DOCUMENT #712
     =======================================================================
     UNDERSTANDING DATA POINTERS
     =======================================================================
     PRODUCT:  R:BASE                   VERSION :  3.1 or Higher
     =======================================================================
     CATALOG:  Data Integrity           AREA    :  Pointers       
     =======================================================================
 
 
     Each R:BASE database is made up of three files regardless of the 
     number of tables. File 1 (dbname1.RBF) holds the database structure 
     (table and column names), the location of the data in file 2 and the 
     location of the indexes in file 3. File 2 (dbname2.RBF) holds the data. 
     File 3 (dbname3.RBF) holds the indexes. All three files are a unit, 
     a single database.
 
     Note: R:BASE 4.5 names the three database files dbname.rb1, dbname.rb2 
     and dbname.rb3.
 
     What's a pointer?
     ===================
     A pointer is simply an address to a row. R:BASE finds a row of data by 
     using an address, just as you use an address to find a house. Each row 
     in the database resides at a specific address in file 2. File 1 
     contains the starting row address for each table. Each row in file 2 
     contains the address of the next row in the table. All the rows in a 
     table are linked together by these addresses or pointers.
 
     Each row stored in file 2 has two pointers - the "next row pointer"

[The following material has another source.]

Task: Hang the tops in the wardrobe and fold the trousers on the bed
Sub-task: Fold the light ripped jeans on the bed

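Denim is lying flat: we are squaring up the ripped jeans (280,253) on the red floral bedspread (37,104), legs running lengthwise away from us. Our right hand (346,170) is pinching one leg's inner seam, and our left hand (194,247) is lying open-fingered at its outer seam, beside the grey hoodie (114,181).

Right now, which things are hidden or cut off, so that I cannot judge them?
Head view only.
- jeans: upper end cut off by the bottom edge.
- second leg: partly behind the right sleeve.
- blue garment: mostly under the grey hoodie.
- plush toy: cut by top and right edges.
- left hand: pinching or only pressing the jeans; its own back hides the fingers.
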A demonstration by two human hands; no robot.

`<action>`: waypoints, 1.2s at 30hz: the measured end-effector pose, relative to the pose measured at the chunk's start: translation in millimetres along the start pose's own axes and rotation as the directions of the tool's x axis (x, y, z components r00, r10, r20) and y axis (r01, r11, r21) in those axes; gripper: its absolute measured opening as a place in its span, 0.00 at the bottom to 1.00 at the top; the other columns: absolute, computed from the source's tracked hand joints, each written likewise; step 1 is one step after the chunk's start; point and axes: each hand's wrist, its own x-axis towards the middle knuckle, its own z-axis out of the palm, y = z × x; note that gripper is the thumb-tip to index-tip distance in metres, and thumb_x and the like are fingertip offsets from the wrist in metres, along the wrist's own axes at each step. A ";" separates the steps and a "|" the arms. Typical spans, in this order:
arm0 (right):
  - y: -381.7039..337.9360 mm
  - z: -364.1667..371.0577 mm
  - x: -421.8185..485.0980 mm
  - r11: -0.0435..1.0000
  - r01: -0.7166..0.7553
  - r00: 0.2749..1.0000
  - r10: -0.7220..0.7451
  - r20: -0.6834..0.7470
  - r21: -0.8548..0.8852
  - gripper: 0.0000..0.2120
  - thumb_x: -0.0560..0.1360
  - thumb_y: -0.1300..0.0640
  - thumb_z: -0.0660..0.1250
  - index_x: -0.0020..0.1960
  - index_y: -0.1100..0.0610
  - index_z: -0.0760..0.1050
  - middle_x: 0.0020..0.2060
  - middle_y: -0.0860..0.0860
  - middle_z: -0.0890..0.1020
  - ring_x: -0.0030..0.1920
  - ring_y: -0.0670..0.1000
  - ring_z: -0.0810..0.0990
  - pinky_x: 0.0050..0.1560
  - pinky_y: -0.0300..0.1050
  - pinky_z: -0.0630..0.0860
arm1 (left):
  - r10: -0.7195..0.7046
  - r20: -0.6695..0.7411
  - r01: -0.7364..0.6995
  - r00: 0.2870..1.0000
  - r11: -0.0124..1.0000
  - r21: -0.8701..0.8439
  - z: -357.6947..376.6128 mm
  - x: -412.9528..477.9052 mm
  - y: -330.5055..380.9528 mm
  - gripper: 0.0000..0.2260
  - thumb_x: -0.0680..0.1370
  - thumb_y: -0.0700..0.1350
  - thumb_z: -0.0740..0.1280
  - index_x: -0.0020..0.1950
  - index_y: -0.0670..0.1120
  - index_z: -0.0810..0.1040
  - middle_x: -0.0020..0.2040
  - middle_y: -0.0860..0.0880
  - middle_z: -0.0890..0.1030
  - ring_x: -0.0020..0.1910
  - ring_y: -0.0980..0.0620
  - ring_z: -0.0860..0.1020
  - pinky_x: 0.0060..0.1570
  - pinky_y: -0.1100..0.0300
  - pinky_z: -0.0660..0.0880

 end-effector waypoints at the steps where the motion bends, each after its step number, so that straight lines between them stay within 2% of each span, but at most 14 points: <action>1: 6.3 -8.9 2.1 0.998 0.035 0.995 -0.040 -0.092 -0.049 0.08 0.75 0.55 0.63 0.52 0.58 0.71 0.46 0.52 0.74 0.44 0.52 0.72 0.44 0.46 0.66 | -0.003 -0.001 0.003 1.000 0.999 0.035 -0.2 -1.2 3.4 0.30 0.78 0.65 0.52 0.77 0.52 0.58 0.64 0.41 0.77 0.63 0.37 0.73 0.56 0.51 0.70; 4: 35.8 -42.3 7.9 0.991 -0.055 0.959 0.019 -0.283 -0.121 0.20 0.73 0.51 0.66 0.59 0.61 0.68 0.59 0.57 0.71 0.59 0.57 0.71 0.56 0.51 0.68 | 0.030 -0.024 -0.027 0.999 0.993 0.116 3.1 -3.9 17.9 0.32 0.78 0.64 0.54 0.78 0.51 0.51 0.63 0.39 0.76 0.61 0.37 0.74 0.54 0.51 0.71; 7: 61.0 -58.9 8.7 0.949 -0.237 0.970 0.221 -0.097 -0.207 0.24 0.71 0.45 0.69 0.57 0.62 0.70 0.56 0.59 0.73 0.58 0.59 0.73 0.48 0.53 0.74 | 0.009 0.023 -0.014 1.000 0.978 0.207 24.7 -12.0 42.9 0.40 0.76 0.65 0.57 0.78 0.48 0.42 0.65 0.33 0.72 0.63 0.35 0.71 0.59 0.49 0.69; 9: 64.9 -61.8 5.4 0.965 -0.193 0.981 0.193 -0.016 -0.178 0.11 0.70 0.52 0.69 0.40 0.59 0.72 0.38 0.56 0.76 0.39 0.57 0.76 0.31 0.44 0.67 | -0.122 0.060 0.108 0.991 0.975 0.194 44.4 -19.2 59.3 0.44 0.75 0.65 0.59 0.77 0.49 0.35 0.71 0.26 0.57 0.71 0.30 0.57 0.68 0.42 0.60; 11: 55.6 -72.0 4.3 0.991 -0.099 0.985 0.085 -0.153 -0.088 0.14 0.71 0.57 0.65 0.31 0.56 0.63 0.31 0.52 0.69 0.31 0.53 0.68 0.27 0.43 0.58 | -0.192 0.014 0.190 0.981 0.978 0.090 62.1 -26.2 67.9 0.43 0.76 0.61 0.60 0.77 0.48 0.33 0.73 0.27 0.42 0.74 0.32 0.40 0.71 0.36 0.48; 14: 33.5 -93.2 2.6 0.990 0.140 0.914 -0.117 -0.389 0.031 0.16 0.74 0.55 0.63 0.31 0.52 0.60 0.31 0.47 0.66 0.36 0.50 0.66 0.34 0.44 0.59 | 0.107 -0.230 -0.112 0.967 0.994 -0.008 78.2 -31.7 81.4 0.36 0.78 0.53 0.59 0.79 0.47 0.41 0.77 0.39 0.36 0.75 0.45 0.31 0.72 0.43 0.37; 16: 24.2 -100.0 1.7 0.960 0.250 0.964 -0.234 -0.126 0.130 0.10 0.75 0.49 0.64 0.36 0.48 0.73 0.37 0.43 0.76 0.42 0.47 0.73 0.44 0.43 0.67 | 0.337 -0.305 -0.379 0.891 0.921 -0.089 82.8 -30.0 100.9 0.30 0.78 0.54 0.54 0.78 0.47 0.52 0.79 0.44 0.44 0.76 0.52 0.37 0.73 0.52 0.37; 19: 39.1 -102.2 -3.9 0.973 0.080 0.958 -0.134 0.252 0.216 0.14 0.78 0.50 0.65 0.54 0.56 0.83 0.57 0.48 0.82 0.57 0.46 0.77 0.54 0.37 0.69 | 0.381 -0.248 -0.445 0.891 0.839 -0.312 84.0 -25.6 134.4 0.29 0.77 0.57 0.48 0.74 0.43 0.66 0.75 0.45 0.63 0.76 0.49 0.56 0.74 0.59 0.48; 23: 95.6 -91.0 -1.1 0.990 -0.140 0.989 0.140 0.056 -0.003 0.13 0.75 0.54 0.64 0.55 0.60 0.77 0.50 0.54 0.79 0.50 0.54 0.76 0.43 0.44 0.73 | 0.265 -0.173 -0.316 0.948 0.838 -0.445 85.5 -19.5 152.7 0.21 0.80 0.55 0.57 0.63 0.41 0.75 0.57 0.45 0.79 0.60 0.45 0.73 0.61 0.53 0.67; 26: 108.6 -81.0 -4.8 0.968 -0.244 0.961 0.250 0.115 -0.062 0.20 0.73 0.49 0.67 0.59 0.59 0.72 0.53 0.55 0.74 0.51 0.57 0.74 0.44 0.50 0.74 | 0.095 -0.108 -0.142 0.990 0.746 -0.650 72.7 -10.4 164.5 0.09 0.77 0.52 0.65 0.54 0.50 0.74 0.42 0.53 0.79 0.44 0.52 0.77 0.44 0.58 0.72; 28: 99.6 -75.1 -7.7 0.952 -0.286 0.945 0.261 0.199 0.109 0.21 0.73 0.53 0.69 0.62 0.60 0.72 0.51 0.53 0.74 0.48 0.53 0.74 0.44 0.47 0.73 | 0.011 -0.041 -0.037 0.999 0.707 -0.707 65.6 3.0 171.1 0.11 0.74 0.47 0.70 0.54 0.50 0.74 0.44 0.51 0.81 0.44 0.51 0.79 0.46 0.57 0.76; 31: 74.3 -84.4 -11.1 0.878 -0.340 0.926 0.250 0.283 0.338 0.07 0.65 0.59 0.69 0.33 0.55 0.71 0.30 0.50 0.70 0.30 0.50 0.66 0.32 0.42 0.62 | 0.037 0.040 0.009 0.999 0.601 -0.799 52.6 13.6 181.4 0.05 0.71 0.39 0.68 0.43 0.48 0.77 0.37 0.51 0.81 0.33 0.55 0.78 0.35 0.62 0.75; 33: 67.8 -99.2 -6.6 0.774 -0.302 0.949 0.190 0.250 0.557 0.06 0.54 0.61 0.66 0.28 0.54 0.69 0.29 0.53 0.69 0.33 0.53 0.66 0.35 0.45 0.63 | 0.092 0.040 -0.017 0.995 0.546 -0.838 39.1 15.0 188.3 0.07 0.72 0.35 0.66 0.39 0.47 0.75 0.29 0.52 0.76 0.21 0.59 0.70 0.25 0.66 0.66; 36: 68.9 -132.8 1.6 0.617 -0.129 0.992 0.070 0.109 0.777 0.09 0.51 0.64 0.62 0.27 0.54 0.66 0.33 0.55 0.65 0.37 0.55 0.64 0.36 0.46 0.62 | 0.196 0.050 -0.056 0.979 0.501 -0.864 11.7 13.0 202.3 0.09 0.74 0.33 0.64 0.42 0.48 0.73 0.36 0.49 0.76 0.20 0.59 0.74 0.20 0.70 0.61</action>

     (zero if it's the last row) and the "previous row pointer" (zero if 
     it's the first row). A next row pointer is the address of the next 
     row - it points to the next row in the table. A previous row pointer 
     is the address of the previous row - it points to the previous row in 
     the table. R:BASE follows the chain of next row pointers to find all 
     the rows in a table.
 
     Indexes store values & addresses
     ====================================
     For each row in a table that contains an indexed column, R:BASE stores 
     the index value and corresponding row address in file 3. An index on 
     a column works like an index in a book. R:BASE looks in the index 
     (file 3) to get the row address for the specified data value. Then, 
     R:BASE goes directly to that row address in file 2 instead of 
     following the pointer chain through all the rows.
 
     Whether or not a table has an indexed column is up to you. Usually 
     database designers index one or more of the columns in a table for 
     fast access to rows in that table. Typically, you index columns 
     that uniquely identify rows in the table or that link that table to 
     other tables.
 
     Searching for data
     =====================
     R:BASE uses either the pointer chain or indexes to locate rows of 
     data in a table. These can be thought of as the forward pointing 
     method and the direct indexing method.
 
     Forward pointing method
     -----------------------
     File 1 points at (holds the address of) the first row of data in 
     each table. That first row stores the address for the next row, 
     which in turn stores the address for the next, and so on. File 2 
     holds all the data - including the data you entered, and the 
     definitions for rules, forms, reports, labels, and views.
 
     Many people think of their data as being in nice, neat, separate 
     files or tables in file 2. But actually, R:BASE adds data to file 2 
     as you enter it. Therefore, the rows of data for any given table are 
     not always contiguous (right next to each other) in file 2 or on the 
     hard disk. One row may point to a next row that is in fact separated 
     by a lot of the other tables. Therefore, the addresses for any one 
     table can often leap-frog data from other tables.
 
     Note: R:BASE 4.5 stores data for a table in 8K blocks. Each 8K block 
     holds rows from one table only, and the rows are contiguous within 
     that 8K block. Tables will have many 8K blocks in file 2. The 8K blocks 
     are not always contiguous.
 
     Each row in a table points to the next row in sequence for that table, 
     so it's called a "forward pointing address method." This is how R:BASE 
     searches for data unless indexed columns are used.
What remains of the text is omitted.